Saturday, March 31, 2012

The Thrill Of (Watching) Victory

The old saying is that a picture is worth a thousand words.

I'm not sure who gets credit for that: Wikipedia gives the nod to the ancient Chinese, although I tend to believe it was a paparazzi artist beefing up his resume years ago. In my case, however, it was the lack of pictures that led to a volume of words. A thousand? No. But certainly more than I'm used to. The weather that hit the valley on Saturday prevented me from taking photos, which in turn allowed me to write a more detailed account than normal.

See for yourself. This story, submitted from a corner table at the Starbuck's on March Lane in Stockton, is considerably longer than my usual game recap:

First of all, it helps that the game was exciting. Pacific scored three straight in the third then UC Davis followed suit in the fourth. The two teams played to four ties. Finally, Aggie super-senior Dakotah Mohr popped in the winner on a sweet backhanded shot with eight seconds left. So I had plenty to write about no matter what.

But here's the thing: when the Aggies play at home, I'm busy keeping the official scoresheet for the game. When the team goes on the road, I'm at the mercy of the information provided from the host. Or if I'm there, I'm so busy taking photos that I miss the gory details of the game itself. In fact, there have been times when I've sat down to write my story and had to check the results to remember the score. (Yeah, those details.)

In this case, I gambled on whether or not to come down, knowing that the weather might prevent me from breaking out thousands of dollars worth of camera equipment. When I arrived, the wind and rain indeed forced me to leave the gear in the car (which, in Stockton, is a different kind of gamble). So with no camera and no scorer duties, I actually got to watch a game like most of you -- as a spectator.


Standing behind our bench with a pad and pen, I jotted little notes of the game, in case the blow-by-blow account of the game would play into the recap. Sometimes it doesn't: if a game is quite lopsided from the start, often a player's individual statistical totals will form the lead. But if the game is close, as it was here, then the incremental moments determine the ebb and flow of the contest. These don't always show up in the official scoresheet.

For example, here are a few lines quoted verbatim from my fourth-quarter notes:

645 B7 at 1, turns & fires, cross cage (6-4)
541 Dunn stl, CA goal (6-5)
457 B6 shot, Riane SV! Feeney CA, pass from Riane (6-6)
436 Feeney stl
421 Began draws GK out, Eggert 4M lob as GK retreats (6-7), 3-0 run Aggies
326 Eggert wide left
307 PAC off. foul
254 Sutt. bar out, gets rebound, Ags TO

Later in the game, it reads like this:
108 Sutterley BIG stl @ 2M
057 PAC 5 stl entry pass
033 B7 shot SV!
008 Faber to Mohr backhand! (7-8)
000 B7 shot @buzz fell short

Most of it reads like gibberish, even to water polo enthusiasts who would understand some of the terminology coded in there.
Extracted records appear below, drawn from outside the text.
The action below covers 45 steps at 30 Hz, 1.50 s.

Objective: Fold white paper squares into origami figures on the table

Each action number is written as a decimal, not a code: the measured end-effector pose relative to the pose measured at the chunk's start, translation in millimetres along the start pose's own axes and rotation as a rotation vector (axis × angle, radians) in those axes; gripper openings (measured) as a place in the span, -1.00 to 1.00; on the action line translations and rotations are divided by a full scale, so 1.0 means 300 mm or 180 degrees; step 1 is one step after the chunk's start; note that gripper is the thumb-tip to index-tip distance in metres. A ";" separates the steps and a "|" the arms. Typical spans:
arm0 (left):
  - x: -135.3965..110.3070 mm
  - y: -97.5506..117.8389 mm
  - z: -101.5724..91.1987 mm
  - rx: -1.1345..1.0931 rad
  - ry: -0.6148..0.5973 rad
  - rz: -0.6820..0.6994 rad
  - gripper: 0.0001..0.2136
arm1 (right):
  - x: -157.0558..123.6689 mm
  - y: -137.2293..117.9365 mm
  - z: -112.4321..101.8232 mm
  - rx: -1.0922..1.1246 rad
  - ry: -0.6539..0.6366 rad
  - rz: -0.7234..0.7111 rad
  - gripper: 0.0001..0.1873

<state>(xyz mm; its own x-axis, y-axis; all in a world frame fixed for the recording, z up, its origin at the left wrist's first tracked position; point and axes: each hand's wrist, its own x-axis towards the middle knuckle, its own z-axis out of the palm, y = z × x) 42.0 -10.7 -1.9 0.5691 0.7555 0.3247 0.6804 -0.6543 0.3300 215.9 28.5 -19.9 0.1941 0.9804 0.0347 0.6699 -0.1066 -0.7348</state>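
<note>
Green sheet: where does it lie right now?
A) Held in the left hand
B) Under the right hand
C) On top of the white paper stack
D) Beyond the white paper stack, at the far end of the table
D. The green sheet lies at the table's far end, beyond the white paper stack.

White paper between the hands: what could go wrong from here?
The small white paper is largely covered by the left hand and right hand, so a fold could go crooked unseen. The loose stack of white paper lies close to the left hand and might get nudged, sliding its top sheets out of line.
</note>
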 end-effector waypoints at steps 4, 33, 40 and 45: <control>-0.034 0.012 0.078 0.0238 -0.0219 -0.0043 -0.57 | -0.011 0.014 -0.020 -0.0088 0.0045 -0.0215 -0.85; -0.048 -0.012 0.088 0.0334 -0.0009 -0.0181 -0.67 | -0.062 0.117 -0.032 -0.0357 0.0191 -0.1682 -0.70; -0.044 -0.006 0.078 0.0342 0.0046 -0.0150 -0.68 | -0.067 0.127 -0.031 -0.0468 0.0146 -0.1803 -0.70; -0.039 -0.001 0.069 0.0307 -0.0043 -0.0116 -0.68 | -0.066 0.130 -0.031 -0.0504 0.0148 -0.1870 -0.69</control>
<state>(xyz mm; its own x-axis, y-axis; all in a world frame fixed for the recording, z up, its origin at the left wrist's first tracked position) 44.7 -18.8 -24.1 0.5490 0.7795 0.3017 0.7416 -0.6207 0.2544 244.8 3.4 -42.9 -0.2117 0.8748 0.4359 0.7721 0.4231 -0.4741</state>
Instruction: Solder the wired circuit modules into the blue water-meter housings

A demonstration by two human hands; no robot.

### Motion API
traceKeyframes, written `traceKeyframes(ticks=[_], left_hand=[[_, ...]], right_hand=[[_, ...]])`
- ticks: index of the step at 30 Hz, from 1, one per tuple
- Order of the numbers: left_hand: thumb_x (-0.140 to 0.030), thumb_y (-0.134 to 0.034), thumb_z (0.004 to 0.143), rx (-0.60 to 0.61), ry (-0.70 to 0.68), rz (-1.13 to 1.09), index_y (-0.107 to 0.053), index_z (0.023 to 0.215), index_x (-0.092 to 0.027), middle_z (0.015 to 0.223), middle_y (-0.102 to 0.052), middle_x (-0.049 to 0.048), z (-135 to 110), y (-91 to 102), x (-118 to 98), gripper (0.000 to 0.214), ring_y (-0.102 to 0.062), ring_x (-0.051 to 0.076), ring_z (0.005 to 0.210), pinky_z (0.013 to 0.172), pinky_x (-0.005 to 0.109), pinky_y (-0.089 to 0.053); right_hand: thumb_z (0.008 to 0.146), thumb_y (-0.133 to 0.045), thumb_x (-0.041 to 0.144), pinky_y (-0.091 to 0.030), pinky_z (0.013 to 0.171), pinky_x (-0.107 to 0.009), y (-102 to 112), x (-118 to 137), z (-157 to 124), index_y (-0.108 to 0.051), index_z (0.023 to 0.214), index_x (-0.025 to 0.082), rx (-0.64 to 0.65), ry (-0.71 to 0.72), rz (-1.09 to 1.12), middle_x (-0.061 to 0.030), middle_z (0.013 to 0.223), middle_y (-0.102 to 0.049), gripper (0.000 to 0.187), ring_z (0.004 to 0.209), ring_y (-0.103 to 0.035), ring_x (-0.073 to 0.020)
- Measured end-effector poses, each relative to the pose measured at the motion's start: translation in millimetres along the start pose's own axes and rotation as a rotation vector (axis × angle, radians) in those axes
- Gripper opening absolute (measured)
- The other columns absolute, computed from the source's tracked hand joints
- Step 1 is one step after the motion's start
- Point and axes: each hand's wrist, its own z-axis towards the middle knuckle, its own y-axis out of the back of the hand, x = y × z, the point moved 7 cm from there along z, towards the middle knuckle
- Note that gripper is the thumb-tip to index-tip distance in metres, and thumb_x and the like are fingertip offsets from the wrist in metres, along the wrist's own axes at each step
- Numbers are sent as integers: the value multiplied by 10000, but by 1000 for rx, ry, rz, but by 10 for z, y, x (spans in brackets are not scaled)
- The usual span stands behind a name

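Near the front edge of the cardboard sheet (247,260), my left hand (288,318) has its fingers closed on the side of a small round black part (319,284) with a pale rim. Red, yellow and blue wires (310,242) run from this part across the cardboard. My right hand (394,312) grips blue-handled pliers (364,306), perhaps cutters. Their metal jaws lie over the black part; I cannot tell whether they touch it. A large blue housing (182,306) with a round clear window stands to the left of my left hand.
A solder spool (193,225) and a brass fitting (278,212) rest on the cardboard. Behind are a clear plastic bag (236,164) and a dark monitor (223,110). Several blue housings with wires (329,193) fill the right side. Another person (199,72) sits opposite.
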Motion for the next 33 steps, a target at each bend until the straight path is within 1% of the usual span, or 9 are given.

I put the score in parentheses to tell me where the actual goals were, throw in exclamation points and other editorial hints to remind me of some key non-scoring play. For example, here is a favorite from earlier in the game: 
117 Eggert draws excl., Aggie 6-on-5... Feeney off GK hands BOOM (4-4)

This stuff is just enough for me to piece together a story that provides the detail of an eyewitness account rather than of a guy reading through the official boxscore. My handwriting, normally legible, looks more like a doctor's signature -- both because I'm writing quickly and because my hands were cold. In a few cases, I have no idea what I meant by my note (e.g. "425 Sutt/Mohr/Feen trip" is now beyond decipherable).

Although I do scribble a few notes at home games, my job as official scorer takes precedence. When the team plays nearby, I go into photographer mode, which means I'm more interested in framing a moment in the lens then knowing what actually happened. But today, I had neither job and I got to watch a game.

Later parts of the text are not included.